BEGIN RECORD EXCERPTS

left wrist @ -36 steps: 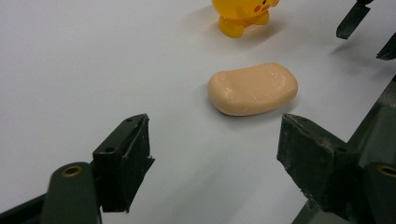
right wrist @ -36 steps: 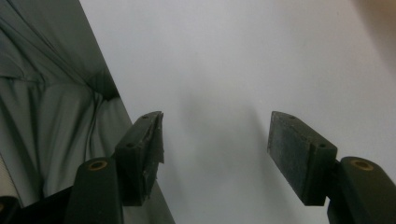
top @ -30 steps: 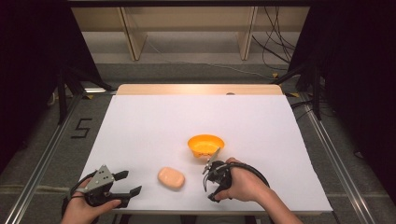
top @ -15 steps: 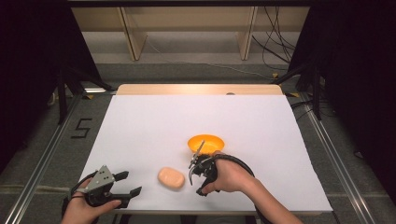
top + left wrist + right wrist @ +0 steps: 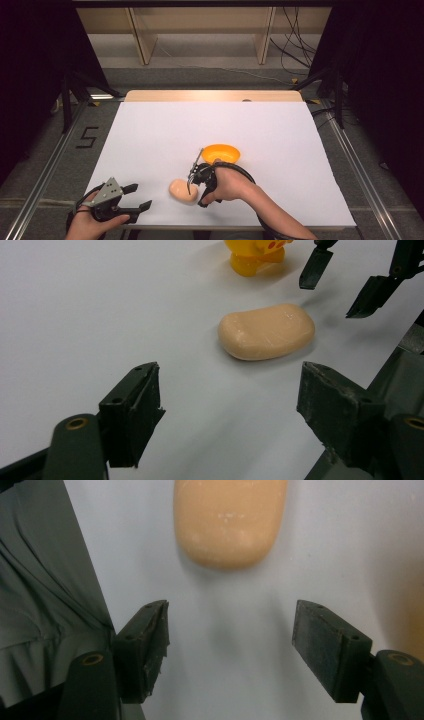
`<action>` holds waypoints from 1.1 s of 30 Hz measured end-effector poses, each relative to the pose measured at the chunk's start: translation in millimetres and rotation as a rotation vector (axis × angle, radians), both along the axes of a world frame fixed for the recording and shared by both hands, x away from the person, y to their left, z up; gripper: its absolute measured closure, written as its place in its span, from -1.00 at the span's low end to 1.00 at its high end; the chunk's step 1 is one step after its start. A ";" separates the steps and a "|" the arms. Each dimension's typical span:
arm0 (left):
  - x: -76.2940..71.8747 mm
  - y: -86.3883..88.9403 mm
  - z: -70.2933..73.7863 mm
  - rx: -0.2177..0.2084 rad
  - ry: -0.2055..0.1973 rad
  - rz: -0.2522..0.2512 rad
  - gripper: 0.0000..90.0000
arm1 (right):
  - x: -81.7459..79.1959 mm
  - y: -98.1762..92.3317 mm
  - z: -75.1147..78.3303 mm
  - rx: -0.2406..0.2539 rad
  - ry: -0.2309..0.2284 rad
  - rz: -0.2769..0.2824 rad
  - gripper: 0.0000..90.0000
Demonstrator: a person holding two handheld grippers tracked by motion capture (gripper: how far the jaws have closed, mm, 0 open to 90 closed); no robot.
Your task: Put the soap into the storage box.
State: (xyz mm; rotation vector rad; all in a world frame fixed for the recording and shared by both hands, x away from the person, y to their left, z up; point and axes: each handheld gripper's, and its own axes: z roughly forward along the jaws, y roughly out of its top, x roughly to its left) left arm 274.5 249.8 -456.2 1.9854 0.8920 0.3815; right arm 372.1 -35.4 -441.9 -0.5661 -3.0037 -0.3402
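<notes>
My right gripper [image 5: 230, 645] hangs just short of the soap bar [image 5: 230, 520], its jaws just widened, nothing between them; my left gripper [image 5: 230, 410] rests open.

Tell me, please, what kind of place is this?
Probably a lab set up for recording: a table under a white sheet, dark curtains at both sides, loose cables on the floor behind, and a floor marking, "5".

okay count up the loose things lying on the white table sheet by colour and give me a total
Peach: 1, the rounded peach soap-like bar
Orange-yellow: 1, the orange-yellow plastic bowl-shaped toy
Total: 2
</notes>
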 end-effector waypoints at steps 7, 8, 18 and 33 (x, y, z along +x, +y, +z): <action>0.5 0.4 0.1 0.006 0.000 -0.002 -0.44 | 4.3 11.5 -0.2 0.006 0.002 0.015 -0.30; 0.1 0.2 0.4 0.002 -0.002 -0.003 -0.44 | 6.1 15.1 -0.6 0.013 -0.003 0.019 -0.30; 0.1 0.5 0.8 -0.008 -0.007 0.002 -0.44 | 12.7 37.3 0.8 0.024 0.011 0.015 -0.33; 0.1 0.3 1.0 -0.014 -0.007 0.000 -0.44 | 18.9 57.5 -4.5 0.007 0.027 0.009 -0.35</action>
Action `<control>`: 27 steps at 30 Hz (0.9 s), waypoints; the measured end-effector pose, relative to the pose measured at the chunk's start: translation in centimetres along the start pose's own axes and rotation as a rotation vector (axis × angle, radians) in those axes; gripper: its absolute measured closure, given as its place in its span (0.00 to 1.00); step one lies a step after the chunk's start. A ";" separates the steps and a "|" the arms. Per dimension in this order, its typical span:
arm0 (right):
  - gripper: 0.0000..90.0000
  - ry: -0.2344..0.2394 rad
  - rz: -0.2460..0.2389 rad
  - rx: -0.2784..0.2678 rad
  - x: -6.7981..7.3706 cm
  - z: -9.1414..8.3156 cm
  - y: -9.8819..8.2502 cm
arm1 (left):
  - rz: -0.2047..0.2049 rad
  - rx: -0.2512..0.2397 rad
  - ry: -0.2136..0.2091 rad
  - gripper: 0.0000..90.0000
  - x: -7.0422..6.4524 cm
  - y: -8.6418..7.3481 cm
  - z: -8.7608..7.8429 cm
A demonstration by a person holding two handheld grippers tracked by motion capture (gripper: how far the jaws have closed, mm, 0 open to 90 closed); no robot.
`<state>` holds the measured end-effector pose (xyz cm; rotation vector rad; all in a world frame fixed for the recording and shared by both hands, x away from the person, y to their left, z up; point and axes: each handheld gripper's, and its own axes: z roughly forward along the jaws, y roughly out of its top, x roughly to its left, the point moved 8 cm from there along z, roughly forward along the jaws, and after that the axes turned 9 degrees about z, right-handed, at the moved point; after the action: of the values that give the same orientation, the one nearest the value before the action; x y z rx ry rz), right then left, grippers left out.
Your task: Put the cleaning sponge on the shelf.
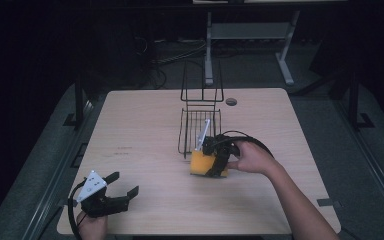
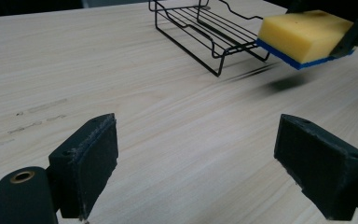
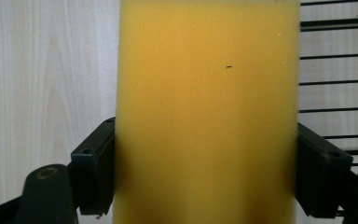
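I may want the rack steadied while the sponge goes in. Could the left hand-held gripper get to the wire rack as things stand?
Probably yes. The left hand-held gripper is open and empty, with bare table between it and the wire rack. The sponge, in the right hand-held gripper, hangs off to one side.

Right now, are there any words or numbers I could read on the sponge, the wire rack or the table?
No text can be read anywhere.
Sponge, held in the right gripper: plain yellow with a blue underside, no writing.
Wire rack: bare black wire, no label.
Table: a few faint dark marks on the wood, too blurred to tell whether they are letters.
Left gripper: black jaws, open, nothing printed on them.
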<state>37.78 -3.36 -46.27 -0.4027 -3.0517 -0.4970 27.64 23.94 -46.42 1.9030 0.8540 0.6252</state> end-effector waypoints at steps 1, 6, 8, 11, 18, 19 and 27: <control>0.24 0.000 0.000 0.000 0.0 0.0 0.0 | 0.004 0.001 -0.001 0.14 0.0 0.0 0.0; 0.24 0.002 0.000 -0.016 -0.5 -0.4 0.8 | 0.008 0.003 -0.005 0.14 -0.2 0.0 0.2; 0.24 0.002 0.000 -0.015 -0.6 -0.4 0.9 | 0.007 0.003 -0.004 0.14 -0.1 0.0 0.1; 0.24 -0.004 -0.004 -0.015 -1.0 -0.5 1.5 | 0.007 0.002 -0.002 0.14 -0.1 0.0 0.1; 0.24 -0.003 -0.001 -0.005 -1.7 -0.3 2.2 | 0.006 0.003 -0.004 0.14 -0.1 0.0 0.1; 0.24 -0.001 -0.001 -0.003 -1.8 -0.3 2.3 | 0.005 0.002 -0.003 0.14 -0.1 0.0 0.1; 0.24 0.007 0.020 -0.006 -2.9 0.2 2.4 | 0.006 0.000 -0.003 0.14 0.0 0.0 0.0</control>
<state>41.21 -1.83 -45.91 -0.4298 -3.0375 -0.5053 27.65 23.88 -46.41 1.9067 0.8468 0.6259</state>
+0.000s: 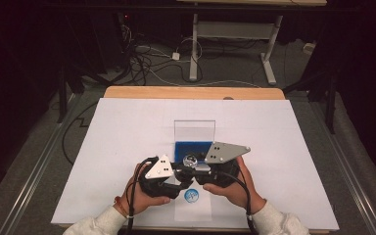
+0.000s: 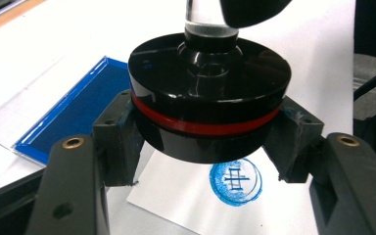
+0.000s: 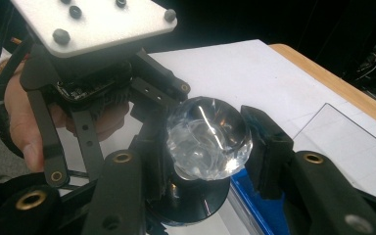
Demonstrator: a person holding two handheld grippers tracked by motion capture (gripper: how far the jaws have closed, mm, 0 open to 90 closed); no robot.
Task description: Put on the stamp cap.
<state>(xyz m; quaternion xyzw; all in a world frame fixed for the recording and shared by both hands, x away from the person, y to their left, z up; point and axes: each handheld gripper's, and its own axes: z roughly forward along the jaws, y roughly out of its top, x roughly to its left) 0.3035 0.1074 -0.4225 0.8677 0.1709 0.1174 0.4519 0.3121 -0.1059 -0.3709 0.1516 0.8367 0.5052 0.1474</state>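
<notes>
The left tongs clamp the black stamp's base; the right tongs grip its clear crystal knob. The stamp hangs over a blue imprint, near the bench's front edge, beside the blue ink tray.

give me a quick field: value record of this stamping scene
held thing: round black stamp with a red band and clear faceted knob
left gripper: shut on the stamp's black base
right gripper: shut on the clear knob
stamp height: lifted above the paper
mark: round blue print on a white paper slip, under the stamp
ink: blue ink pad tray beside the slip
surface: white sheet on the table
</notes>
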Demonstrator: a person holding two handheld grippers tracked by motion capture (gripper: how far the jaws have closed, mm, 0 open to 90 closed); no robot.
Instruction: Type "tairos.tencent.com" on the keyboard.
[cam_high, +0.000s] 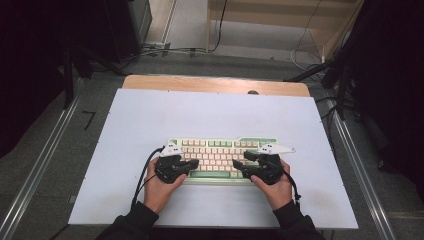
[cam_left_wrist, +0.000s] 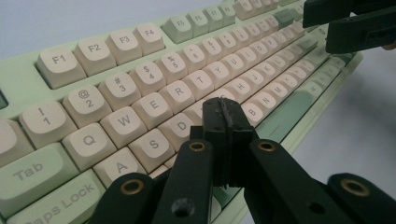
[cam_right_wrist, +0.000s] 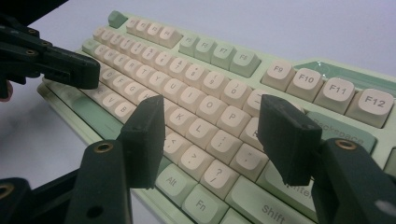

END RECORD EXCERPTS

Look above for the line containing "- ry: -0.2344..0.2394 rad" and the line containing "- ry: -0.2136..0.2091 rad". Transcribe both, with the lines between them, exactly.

FINISHED EXERCISE:
  - ry: -0.2344..0.2394 rad
  - rz: -0.2460..0.2389 rad
  - rx: -0.2784..0.2678 rad
  - x: -6.7981..7.3706 cm
  - z: -9.1414..8.3156 cm
  - y: -9.8819..8.2502 cm
arm1 (left):
  - rz: -0.2047..0.2049 rad
  - rx: -0.2512..0.2397 rad
  - ry: -0.2136..0.2091 rad

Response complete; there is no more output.